As the Holy Spirit infused my home church, and my own life, with new vitality during my high school years, I began to see how people and places needed Jesus. In situations all around me, at church and at school, I saw the world’s need of God’s love and justice. Seeing the needs led me to pray and to take action. Seeing and meeting needs, doing all I could for God’s mission in the world, led me to one thing after another, one place after another. Eventually, I began to see that this had been God’s way of calling me into ministry.
I started began to understand that serving God was the best way, the only eternally meaningful way, to spend my life. My young age meant that I had the opportunity to fully give my life through ordained ministry.
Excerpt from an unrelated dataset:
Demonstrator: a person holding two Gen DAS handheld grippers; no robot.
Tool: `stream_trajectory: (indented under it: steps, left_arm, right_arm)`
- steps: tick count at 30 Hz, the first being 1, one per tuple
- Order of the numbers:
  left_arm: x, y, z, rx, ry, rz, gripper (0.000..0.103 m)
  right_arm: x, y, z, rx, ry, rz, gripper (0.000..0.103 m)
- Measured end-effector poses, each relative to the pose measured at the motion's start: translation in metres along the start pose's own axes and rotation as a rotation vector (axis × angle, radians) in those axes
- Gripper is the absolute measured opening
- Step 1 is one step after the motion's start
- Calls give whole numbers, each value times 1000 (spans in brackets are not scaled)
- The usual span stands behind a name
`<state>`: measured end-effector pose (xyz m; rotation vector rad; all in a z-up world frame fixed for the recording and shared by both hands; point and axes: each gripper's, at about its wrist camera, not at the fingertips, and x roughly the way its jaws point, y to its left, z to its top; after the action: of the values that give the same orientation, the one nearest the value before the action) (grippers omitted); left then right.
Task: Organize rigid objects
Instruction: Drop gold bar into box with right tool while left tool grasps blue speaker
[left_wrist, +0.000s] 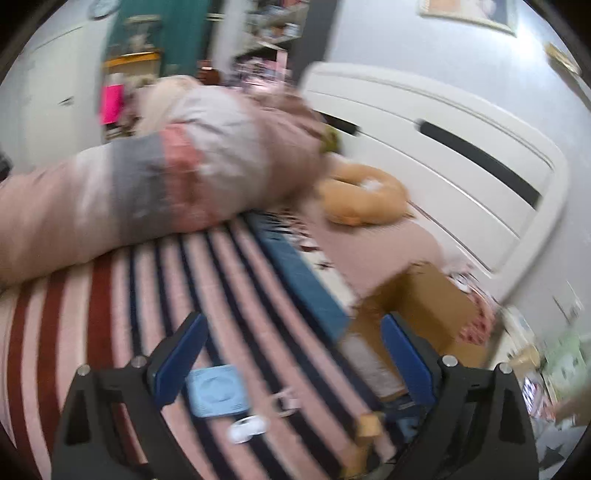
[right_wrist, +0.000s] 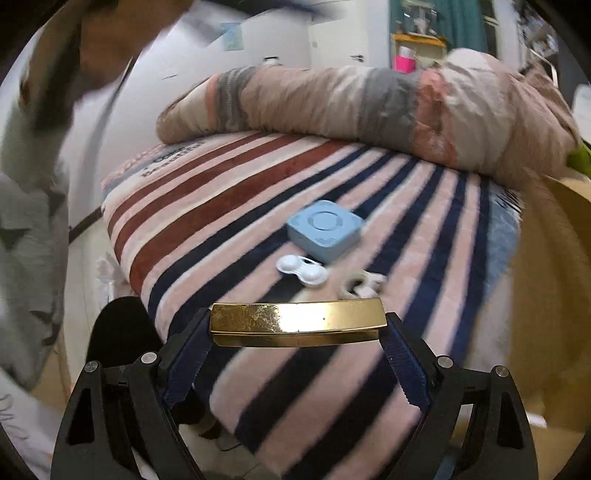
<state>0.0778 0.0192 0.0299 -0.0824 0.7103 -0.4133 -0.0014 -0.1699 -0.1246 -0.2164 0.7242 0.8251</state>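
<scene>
My right gripper (right_wrist: 297, 328) is shut on a long gold bar-shaped case (right_wrist: 297, 321), held crosswise between its blue pads above the striped blanket (right_wrist: 221, 192). Beyond it on the blanket lie a light blue square box (right_wrist: 325, 229), a white contact lens case (right_wrist: 302, 269) and a small white ring-like object (right_wrist: 362, 282). My left gripper (left_wrist: 291, 358) is open and empty above the same blanket (left_wrist: 110, 295). Between its fingers I see the blue box (left_wrist: 218, 391), the white lens case (left_wrist: 247, 430) and the small white object (left_wrist: 284, 402). The left view is blurred.
A rolled pink and grey quilt (right_wrist: 369, 103) lies across the far side of the blanket. A cardboard box (left_wrist: 424, 302) stands at the right of the bed, also in the right view (right_wrist: 554, 295). A tan ring cushion (left_wrist: 362, 199) and white headboard (left_wrist: 443, 140) lie beyond.
</scene>
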Motion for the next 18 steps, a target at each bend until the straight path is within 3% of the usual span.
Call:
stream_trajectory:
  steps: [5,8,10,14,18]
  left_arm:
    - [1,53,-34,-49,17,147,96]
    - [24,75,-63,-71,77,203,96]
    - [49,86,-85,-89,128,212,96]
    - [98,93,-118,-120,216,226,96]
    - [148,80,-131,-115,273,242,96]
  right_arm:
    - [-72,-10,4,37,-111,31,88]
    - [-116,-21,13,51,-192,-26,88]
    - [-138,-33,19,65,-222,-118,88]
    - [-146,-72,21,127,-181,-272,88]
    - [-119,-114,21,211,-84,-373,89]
I am pursuing God’s calling on me to the ordained ministry because I see with hope the church’s need for passionate leadership and the opportunities through which the Spirit can use The United Methodist Church to transform the world.
My calling may not have come audibly from God, as some expect, but God has confirmed my calling time and time again. In leading Vacation Bible School in Colorado, during a candle-lit worship service at Lindsey Wilson College, on a mission trip in rural Romania, and in hundreds other times and places, God has opened my eyes to see needs, the Spirit has drawn me to go and do, and Christ has assured me that this adventure is God’s will for me.
How about you? Have you seen the need the world has for God’s transformative grace? Have you seen the church’s need for Spirit-empowered leaders? Will you go and do, meet the need, realizing that this may turn out to be God’s way of calling you?